Highly crisp and vocally sharp belts, runs and falsettos filled the recital hall of Tullibody Hall on Feb. 20 as the fifth annual African American Art, Song and Spiritual Concert transported its audience back to the motherland with homages to the various trials, tribulations and successes of the Black diaspora.
From baritone to soprano to tenor, the Alabama State University Department of Music’s hourlong showcase included 19 students who each individually performed musical pieces representing the Black culture in celebration of Black History Month.
According to Cordelia Anderson, D.M.A., assistant professor of voice, diction, vocal pedagogy, voice and host of the African American Art, Song and Spiritual Concert, these students ranged from freshman, sophomores and seniors who are still traveling through their vocal journeys.
The dim and dark lighting, matched with the acoustic-filled space in the recital hall, allowed each performance to draw in the eyes and ears of the packed audience, gaining positive reviews and reactions.
Pianist Kristofer Sanchack, Ph.D., provided the “spirit” of the showcase by interpreting, reading and performing the music appropriate to each song.
Singing “Lift Every Voice and Sing,” the Black national anthem, Davien Gavin, clarinet, provided clear, concise and smooth vocals that invoked a sense of pride into the room as everyone stood up to pay their respects.
Decked out in full African attire, soprano Kalece Miller sang, “Sometimes I Feel Like a Motherless Child,” arranged by Bettye Ware. With the low moans and deep vibrato, the audience could feel nothing but emptiness, tragedy and despair as a woman mourns for her children taken away from the harsh and brutal slavery system. This song’s cultural significance and relevance to the African American community connects each individual soul to the empathic heartbeat that converges musicality and message.
With an outstanding hidden message of freedom from slavery, “Swing Low, Sweet Chariot” arranged by Hall Johnson lit up the room. Baritone Cahil Mapson showcased deep, dark, rich and velvety vocals that complimented the music graciously. Initially meant for F major, Mapson did an excellent job grasping the audience’s attention, enduring reverberating applause.

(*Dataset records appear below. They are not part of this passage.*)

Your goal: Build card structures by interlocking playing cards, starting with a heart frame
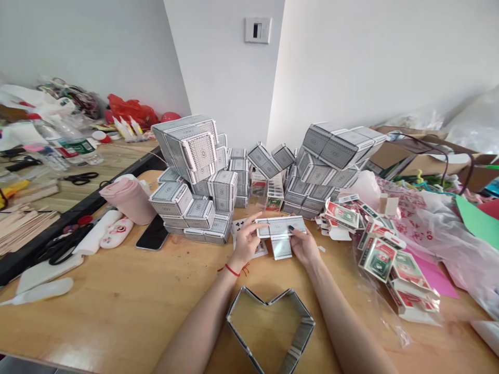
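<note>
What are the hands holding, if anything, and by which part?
A patterned card piece, held at both ends: the left hand at its left end, the right hand at its right.

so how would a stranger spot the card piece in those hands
On the wooden table, find the grey stacks. In front of them, between the left hand and right hand, is the card piece. Its flat, rough T-shape sets it apart from the boxy stacks and hollow heart frame.

Blk phone (153, 236) nr pink roll (128, 200), btls (83, 144), red bag (131, 110)
</note>
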`<state>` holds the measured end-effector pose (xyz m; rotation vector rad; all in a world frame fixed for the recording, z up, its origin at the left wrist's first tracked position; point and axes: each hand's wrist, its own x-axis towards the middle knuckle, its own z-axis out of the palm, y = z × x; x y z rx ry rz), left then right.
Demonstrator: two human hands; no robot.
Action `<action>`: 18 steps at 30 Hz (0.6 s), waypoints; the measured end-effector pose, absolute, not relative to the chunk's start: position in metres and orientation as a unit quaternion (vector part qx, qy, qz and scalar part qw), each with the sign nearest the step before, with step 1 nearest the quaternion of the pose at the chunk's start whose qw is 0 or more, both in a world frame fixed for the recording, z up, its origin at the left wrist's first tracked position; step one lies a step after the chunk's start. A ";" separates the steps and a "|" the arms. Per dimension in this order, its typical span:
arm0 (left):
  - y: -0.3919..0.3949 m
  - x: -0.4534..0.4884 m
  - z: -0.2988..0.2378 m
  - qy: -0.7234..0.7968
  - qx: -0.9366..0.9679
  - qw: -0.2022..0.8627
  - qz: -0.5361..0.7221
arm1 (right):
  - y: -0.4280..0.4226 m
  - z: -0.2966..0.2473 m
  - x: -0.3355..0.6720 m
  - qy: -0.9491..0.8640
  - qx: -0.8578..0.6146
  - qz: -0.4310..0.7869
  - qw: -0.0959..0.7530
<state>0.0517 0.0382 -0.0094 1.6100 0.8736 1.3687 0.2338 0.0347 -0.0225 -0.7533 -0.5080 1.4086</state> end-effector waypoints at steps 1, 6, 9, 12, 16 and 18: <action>0.039 0.052 -0.010 0.352 0.609 0.452 0.549 | 0.035 -0.023 0.233 -0.225 -0.333 0.624 0.670; 0.044 0.055 -0.015 0.402 0.447 0.611 0.516 | 0.035 -0.026 0.229 -0.228 -0.347 0.620 0.666; 0.043 0.057 -0.014 0.385 0.401 0.670 0.492 | 0.033 -0.026 0.231 -0.228 -0.373 0.625 0.647; 0.043 0.057 -0.010 0.364 0.338 0.686 0.531 | 0.028 -0.020 0.233 -0.253 -0.349 0.669 0.606; 0.044 0.057 -0.007 0.304 0.299 0.695 0.579 | 0.020 -0.007 0.225 -0.313 -0.255 0.732 0.549; 0.045 0.058 -0.008 0.300 0.316 0.693 0.575 | 0.018 -0.004 0.219 -0.332 -0.248 0.730 0.543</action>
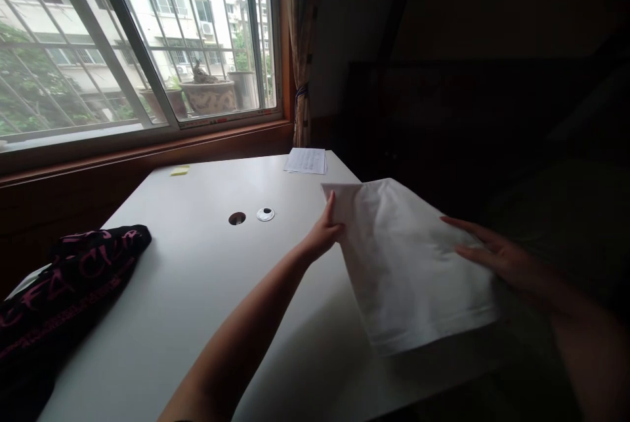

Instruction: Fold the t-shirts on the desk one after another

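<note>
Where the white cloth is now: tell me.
In the head view, the creased white cloth is right of centre, held between left hand and right hand, at the right side of the white table.

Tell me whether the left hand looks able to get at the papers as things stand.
Probably not just yet: the left hand holds the white cloth near one corner, so it would likely need to let go first. The papers lie uncovered beyond, near the far edge of the table.

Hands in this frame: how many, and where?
2: the left hand holds the white cloth near its upper-left corner; the right hand is at its right side.
</note>
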`<state>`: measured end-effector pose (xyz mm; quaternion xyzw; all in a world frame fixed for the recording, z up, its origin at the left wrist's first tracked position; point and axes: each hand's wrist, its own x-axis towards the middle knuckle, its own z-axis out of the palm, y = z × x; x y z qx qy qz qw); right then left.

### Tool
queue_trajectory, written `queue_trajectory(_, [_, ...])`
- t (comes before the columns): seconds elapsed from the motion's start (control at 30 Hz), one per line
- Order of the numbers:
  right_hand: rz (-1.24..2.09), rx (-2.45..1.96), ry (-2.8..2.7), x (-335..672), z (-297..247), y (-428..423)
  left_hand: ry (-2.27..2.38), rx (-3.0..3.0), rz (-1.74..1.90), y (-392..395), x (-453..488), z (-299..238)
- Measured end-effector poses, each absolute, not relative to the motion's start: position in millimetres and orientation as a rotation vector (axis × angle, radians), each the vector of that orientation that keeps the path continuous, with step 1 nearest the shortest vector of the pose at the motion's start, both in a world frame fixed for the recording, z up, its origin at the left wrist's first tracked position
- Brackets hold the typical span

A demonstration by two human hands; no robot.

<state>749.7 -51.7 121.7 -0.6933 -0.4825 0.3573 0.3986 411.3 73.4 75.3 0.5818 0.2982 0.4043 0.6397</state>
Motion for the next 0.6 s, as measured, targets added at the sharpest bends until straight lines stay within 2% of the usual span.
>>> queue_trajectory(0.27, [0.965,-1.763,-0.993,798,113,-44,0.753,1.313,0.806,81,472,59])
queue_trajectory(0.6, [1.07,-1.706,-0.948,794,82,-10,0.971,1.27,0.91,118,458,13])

In West African culture, playing the Udu, a plosive aerophone and an idiophone of the Igbo of Nigeria, is typically meant for males. However, Jessica Williams proved to be one of the few women who has brilliantly performed the musical instrument. Williams rhythmically tapped the instrument in various places, creating quick, vibrating and cutting bass sounds with every tap. Robert J. Damnn arranged this performance, and Williams’ performance stood out significantly as it was the only non-vocal performance.

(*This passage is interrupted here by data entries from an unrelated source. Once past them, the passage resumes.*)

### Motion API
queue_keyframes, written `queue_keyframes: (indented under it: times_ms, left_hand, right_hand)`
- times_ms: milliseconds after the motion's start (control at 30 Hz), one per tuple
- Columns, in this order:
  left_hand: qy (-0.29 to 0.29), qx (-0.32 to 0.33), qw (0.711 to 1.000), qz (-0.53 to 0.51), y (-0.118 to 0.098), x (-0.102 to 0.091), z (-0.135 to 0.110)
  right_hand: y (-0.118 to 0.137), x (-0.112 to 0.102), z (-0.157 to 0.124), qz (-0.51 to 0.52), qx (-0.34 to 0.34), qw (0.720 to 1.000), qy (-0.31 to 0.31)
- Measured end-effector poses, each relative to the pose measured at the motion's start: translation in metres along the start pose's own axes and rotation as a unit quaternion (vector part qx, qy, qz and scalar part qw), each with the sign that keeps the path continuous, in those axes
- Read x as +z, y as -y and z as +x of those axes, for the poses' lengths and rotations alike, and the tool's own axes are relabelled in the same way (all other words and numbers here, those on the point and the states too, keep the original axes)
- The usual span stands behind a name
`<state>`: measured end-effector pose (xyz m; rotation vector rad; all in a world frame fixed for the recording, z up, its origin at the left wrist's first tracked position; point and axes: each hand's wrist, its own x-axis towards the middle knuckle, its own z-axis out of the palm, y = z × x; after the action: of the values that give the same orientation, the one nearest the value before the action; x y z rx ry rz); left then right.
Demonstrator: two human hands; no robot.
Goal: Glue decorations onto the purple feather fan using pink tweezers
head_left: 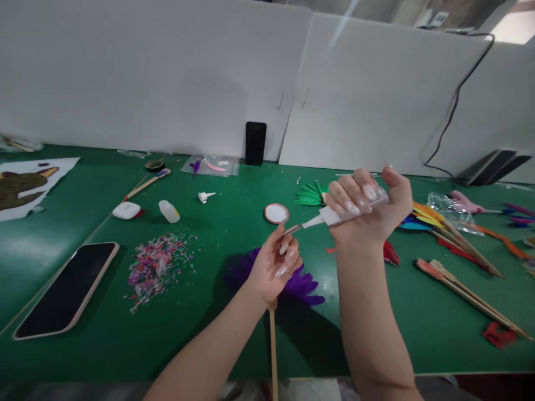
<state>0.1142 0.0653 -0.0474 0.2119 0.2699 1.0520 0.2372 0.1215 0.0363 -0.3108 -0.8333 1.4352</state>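
Observation:
My right hand (363, 203) is wrapped round a translucent squeeze bottle (332, 216) with a long white nozzle, tilted down to the left. The nozzle tip meets, or nearly meets, a thin dark sliver (293, 230) pinched between the thumb and finger of my left hand (278, 262). What the sliver is made of cannot be made out. Under my left hand lies a fan of purple feathers (307, 287) on a wooden stick (273, 348), its middle hidden by the hand. A small round white lid (276, 213) with a red rim rests just beyond.
Colourful confetti-like bits (156, 267) lie left, beside a phone (69, 289). A small bottle (169, 211), a white cap (205, 196) and a white case (126, 210) stand behind. Green feathers (309, 195) and wooden sticks (463, 292) lie right. Another phone (255, 143) leans against the wall.

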Motion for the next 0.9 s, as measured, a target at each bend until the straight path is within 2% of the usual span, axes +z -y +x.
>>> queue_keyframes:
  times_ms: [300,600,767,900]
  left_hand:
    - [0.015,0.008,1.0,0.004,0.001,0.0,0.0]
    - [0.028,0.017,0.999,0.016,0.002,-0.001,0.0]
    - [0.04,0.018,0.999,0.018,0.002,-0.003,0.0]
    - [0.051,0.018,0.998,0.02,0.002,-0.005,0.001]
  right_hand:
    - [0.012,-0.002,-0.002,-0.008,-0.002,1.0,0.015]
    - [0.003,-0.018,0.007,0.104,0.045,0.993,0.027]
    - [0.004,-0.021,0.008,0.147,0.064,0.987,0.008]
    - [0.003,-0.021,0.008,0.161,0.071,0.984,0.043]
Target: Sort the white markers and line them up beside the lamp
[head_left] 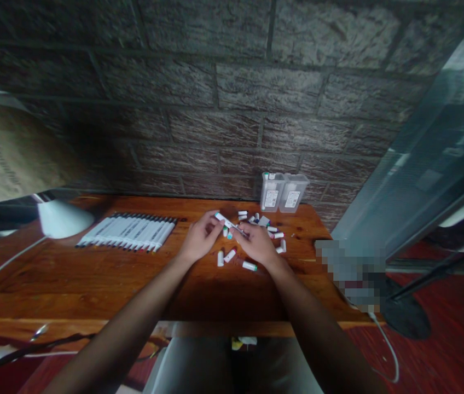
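Between my two hands is a white marker (224,220) with a teal end, tilted down to the right. My left hand (202,236) pinches it near the teal end. The fingers of my right hand (256,242) close on its lower right end, where a dark part shows; they partly hide that end. Several loose white marker caps with coloured ends lie around and under my hands, among them a green-ended cap (249,266), a red-ended cap (230,255) and an upright-looking white cap (220,258).
A neat row of white markers (127,232) lies on the wooden table (133,284) at left. Behind the caps, two clear plastic boxes (282,192) stand against the stone wall (199,131); the left one holds something white and green. A lamp (62,219) stands far left.
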A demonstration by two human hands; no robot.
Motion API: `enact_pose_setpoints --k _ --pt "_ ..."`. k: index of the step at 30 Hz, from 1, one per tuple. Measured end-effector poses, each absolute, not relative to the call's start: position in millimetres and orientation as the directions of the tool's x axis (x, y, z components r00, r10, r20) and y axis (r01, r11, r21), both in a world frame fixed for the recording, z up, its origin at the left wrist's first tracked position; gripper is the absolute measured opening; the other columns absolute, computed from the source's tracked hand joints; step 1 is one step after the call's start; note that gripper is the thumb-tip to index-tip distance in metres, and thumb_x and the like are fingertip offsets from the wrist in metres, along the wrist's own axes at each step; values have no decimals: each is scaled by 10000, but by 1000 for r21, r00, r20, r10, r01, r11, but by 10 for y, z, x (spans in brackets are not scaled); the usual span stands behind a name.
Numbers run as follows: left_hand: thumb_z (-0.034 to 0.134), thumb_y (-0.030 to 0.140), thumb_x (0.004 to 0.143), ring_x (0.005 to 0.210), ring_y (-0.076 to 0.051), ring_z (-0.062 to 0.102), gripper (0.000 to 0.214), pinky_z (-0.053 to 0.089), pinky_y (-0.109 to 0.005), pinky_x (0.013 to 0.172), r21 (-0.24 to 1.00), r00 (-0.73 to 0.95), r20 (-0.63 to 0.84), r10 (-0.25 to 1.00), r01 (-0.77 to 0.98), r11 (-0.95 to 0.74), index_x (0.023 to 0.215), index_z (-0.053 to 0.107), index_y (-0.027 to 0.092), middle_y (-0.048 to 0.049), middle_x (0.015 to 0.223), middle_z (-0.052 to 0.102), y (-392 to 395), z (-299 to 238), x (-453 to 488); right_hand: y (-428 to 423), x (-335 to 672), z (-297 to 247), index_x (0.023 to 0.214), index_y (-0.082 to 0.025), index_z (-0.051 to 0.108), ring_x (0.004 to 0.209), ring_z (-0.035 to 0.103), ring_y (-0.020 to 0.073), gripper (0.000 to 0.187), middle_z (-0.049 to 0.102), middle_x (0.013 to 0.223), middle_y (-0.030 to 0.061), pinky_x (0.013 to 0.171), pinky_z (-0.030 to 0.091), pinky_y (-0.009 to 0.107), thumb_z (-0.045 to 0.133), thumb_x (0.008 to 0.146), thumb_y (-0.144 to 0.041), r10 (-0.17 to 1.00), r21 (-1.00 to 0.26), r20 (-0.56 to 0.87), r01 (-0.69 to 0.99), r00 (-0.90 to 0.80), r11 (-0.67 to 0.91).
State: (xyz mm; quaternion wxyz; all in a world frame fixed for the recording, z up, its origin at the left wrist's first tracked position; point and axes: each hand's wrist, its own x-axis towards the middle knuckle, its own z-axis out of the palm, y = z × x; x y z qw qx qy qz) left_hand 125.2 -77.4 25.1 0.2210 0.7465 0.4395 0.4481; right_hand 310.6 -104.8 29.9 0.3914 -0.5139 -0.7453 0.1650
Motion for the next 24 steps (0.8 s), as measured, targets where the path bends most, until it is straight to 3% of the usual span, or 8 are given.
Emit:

Miss Sophomore and soprano Chavon Brown boldly sang “Oh, Freedom,” a traditional spiritual celebrating the death of slavery and a new life of opportunities, beginnings and prosperity. Dressed in an elegant black dress, Brown carried her tune for extended periods of time and conjured up a number of commentaries from the audience.
Closing out the talent-filled show was “My Soul’s Been Anchored in the Lord,” arranged by Florence Price. Soprano Jazmin Price took on the huge responsibility of delivering quality pitch and tone. Price’s ability to accurately sing the rhythms in the piece correctly truly offered a spacious and fulfilling ending to the African American Art, Song and Spiritual Concert. Like the song’s message, the audience was planted, rooted, steady, and unmoving during this performance.
Other performances included “Deep River,” “Stan’ Still Jordan,” “God is a God,” and much more.